===== TASK INPUT
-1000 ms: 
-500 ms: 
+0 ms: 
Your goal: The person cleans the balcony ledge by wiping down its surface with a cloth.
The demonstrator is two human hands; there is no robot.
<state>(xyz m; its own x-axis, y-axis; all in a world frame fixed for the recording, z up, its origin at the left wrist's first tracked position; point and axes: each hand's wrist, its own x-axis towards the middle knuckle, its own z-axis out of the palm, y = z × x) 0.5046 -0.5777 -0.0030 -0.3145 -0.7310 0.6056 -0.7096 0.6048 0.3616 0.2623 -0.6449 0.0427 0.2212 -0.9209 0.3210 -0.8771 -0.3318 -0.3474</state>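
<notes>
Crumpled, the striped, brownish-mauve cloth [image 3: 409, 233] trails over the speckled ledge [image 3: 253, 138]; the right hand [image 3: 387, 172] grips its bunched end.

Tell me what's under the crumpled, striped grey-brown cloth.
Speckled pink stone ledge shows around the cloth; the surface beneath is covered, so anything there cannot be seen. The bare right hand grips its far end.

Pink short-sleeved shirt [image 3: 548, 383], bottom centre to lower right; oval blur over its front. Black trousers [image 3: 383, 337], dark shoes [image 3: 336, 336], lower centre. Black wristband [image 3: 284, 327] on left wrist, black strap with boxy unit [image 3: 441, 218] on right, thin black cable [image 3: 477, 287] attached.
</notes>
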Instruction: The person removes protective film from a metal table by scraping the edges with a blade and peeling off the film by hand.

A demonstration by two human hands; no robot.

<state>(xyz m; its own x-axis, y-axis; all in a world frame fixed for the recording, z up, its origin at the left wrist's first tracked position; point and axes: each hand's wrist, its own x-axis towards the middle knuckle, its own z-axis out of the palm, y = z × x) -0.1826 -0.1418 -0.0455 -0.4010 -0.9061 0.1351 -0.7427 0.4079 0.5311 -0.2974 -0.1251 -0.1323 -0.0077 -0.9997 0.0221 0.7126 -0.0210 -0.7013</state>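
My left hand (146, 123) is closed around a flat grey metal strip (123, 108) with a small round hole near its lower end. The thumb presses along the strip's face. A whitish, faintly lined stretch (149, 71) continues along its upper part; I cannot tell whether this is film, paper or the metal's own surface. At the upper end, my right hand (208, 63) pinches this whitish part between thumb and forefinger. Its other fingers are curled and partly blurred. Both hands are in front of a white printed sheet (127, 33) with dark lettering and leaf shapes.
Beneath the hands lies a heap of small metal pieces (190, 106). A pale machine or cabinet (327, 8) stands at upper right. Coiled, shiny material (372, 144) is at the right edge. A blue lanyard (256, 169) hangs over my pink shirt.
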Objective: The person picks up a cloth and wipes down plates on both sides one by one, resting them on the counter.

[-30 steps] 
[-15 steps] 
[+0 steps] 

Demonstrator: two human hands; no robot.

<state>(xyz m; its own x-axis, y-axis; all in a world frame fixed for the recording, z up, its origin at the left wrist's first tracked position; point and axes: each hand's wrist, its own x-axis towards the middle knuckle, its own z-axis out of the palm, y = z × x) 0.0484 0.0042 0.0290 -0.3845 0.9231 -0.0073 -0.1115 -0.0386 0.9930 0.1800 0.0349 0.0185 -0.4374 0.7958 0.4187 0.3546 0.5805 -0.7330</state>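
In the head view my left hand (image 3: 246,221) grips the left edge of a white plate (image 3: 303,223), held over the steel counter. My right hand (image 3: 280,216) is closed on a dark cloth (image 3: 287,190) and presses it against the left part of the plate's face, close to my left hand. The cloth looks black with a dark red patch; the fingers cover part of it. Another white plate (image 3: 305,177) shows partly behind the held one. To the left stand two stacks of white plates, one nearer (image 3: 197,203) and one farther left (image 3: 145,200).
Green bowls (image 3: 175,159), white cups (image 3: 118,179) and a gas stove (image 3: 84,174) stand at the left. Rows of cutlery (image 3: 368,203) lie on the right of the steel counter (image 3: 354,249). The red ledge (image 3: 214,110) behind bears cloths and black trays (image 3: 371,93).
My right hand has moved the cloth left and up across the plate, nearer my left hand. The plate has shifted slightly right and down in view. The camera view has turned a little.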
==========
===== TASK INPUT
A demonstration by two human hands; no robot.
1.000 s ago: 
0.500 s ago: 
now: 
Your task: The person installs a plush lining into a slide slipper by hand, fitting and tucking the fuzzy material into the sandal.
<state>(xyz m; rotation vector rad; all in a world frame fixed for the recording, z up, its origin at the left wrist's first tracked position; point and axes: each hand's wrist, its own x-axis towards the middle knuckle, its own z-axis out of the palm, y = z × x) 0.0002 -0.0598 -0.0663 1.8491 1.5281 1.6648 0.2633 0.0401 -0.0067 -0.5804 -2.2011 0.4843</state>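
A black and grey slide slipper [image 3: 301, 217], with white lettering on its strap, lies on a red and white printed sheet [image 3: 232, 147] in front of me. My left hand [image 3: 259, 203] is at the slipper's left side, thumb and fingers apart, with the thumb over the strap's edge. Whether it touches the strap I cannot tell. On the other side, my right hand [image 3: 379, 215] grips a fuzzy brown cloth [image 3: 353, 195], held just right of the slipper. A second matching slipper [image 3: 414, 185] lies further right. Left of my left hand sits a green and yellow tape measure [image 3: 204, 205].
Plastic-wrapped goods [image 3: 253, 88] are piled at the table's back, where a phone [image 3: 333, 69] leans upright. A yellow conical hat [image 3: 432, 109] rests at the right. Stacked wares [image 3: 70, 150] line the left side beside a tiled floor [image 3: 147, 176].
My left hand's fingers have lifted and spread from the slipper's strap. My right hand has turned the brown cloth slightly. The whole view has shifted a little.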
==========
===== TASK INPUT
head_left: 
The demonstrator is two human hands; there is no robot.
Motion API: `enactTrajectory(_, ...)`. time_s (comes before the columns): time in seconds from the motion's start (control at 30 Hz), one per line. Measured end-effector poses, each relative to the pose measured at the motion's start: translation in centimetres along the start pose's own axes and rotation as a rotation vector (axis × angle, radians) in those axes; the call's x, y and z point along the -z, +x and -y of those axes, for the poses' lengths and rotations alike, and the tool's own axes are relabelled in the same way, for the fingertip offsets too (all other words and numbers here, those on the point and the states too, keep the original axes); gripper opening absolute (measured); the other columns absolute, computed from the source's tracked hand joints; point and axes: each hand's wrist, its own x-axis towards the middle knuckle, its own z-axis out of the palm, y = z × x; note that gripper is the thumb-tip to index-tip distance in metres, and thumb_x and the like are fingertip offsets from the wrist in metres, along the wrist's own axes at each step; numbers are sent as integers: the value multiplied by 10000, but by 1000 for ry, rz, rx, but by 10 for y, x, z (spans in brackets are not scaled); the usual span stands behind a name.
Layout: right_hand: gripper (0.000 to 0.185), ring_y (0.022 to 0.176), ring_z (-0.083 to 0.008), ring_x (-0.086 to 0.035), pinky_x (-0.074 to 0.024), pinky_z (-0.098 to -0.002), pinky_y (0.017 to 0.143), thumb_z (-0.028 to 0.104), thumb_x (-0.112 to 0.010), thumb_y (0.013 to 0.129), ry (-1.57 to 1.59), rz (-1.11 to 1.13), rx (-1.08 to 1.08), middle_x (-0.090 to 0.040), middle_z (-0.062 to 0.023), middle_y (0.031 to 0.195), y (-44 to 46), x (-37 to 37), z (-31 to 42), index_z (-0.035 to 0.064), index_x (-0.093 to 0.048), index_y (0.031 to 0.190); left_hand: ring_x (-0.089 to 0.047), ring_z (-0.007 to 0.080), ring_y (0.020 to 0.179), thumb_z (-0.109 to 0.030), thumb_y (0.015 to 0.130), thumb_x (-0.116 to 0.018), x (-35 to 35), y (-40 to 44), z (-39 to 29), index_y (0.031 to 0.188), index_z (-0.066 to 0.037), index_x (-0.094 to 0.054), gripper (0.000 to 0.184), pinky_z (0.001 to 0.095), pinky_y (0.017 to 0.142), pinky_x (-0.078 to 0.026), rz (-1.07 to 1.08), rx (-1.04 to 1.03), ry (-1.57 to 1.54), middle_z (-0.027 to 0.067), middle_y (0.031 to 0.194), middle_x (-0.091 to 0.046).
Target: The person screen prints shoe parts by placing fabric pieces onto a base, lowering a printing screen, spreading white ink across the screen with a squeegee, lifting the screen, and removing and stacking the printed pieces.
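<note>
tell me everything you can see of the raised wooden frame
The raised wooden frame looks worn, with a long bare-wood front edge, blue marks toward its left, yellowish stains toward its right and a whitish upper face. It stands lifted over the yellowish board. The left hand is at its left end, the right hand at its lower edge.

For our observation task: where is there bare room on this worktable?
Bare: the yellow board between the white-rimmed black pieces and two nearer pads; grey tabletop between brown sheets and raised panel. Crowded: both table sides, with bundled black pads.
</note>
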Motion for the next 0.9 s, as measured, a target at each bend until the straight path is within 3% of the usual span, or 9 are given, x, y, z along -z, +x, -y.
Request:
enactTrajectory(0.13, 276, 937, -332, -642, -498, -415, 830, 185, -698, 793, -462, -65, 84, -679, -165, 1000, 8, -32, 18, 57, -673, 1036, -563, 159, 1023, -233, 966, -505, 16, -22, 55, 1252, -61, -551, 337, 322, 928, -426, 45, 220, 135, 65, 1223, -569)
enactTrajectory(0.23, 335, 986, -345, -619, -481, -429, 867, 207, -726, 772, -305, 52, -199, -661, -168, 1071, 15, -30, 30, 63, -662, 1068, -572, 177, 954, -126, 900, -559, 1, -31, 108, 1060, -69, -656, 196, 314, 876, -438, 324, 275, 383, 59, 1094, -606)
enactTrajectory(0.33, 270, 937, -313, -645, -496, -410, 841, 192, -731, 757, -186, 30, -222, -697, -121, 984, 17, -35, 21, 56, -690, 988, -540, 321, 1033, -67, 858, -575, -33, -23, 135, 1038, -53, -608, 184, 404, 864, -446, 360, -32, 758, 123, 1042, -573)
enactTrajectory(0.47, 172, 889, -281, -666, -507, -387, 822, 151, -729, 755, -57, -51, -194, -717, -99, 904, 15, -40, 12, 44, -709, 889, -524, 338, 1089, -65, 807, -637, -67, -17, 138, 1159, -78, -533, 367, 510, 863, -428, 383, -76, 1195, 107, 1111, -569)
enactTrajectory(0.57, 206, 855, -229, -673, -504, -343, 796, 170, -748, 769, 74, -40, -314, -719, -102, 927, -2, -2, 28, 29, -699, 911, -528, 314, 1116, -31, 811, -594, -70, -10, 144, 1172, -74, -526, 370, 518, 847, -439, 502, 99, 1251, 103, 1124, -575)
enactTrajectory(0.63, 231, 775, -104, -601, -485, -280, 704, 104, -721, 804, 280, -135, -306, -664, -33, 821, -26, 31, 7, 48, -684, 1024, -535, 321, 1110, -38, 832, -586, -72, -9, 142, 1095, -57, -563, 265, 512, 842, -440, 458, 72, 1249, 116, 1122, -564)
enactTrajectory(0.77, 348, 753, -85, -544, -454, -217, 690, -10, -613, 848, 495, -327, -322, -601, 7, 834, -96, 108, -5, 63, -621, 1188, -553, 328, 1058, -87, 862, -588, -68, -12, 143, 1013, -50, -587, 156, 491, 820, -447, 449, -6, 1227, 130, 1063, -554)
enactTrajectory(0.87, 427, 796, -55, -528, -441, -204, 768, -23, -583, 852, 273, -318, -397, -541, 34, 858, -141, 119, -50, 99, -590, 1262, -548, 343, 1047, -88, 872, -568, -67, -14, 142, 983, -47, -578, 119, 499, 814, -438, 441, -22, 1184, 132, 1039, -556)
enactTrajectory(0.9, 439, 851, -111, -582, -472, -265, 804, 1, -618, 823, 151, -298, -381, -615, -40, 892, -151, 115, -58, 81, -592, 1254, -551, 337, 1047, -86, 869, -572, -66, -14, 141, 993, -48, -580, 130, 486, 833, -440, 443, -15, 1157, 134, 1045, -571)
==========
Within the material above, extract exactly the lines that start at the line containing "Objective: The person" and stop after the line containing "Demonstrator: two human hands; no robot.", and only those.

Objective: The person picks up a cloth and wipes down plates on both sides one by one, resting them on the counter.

[-30 steps] 
[-15 steps] 
[+0 steps] 

Demonstrator: two human hands; no robot.

The work is done, and the output is complete.